▶ TRY IT
Print the listing in full, keeping every line exactly as it is.

───── DATA BLOCK

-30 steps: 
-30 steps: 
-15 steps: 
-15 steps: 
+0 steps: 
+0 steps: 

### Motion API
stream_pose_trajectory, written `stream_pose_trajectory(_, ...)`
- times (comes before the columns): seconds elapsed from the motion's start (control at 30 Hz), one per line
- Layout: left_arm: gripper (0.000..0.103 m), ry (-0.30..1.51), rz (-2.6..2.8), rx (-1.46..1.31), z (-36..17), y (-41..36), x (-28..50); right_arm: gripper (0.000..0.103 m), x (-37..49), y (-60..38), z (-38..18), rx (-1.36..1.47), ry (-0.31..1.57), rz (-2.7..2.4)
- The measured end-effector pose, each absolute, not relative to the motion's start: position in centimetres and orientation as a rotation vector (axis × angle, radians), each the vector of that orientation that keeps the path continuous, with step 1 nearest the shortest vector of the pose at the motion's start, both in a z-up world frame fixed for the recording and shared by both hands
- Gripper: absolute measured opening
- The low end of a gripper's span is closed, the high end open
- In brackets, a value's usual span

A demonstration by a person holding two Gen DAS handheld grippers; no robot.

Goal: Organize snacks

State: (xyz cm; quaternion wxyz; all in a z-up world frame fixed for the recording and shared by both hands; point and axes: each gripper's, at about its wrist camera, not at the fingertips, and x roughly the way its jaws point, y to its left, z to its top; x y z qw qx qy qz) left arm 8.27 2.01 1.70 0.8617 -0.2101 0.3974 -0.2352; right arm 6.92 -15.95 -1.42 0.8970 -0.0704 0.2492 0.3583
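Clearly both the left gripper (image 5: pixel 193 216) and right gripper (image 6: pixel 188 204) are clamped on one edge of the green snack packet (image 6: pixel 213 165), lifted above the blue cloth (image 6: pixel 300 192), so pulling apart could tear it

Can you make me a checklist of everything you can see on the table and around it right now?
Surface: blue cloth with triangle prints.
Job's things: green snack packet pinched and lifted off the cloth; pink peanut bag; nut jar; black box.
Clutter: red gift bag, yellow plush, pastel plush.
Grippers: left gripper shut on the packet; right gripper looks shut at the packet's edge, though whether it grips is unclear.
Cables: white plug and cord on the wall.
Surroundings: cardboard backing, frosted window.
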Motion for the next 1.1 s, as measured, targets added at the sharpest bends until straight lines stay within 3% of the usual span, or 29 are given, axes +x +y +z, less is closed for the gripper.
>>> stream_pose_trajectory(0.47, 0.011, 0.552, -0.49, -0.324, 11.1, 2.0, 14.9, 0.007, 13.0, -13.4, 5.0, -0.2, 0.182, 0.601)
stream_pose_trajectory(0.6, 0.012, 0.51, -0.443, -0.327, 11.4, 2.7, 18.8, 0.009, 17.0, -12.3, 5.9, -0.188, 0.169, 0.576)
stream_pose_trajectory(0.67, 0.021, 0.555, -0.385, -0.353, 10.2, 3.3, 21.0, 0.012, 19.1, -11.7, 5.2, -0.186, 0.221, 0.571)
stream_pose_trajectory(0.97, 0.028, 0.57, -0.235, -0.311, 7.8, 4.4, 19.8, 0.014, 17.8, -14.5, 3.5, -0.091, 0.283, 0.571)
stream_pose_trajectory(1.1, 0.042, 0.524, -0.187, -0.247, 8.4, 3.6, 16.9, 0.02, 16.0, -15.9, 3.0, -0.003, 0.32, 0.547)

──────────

▶ PROBLEM SOLUTION
-30 steps: 
-30 steps: 
-15 steps: 
-15 steps: 
+0 steps: 
+0 steps: 

### Motion API
stream_pose_trajectory, written `stream_pose_trajectory(_, ...)`
- times (comes before the columns): seconds elapsed from the motion's start (control at 30 Hz), one per line
- Layout: left_arm: gripper (0.000..0.103 m), ry (-0.30..1.51), rz (-2.6..2.8), rx (-1.46..1.31), z (-36..17), y (-41..36), x (-28..50); right_arm: gripper (0.000..0.103 m), x (-37..49), y (-60..38), z (-38..18), rx (-1.36..1.47), ry (-0.31..1.57), rz (-2.7..2.4)
- The measured end-effector pose, each absolute, not relative to the motion's start: position in centimetres and orientation as a rotation vector (axis × angle, radians), each the vector of that orientation that keeps the path continuous, with step 1 nearest the shortest vector of the pose at the motion's start, both in a z-up world frame fixed for the recording and shared by both hands
- Gripper: absolute measured opening
- The low end of a gripper's span is closed, the high end open
- In brackets, a value's usual span

A demonstration by a person holding two Gen DAS handheld grippers; no robot.

Goal: Organize snacks

State: (xyz cm; quaternion wxyz; all in a z-up world frame fixed for the recording and shared by both hands; point and axes: each gripper's, at about its wrist camera, not at the fingertips, and x roughly the way its jaws point, y to its left, z to its top; x y z qw qx qy qz) left arm 8.27 2.01 1.70 0.8617 -0.2101 0.3974 -0.2352; right arm 6.92 -15.95 -1.42 0.8970 -0.0704 0.2492 0.3583
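Clearly both the left gripper (image 5: pixel 193 216) and right gripper (image 6: pixel 188 204) are clamped on one edge of the green snack packet (image 6: pixel 213 165), lifted above the blue cloth (image 6: pixel 300 192), so pulling apart could tear it

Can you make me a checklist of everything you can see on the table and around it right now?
Surface: blue cloth with triangle prints.
Job's things: green snack packet pinched and lifted off the cloth; pink peanut bag; nut jar; black box.
Clutter: red gift bag, yellow plush, pastel plush.
Grippers: left gripper shut on the packet; right gripper looks shut at the packet's edge, though whether it grips is unclear.
Cables: white plug and cord on the wall.
Surroundings: cardboard backing, frosted window.
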Motion for the next 1.1 s, as measured, targets added at the sharpest bends until straight lines stay within 3% of the usual span, or 29 are given, axes +x +y +z, less is closed for the gripper.
>>> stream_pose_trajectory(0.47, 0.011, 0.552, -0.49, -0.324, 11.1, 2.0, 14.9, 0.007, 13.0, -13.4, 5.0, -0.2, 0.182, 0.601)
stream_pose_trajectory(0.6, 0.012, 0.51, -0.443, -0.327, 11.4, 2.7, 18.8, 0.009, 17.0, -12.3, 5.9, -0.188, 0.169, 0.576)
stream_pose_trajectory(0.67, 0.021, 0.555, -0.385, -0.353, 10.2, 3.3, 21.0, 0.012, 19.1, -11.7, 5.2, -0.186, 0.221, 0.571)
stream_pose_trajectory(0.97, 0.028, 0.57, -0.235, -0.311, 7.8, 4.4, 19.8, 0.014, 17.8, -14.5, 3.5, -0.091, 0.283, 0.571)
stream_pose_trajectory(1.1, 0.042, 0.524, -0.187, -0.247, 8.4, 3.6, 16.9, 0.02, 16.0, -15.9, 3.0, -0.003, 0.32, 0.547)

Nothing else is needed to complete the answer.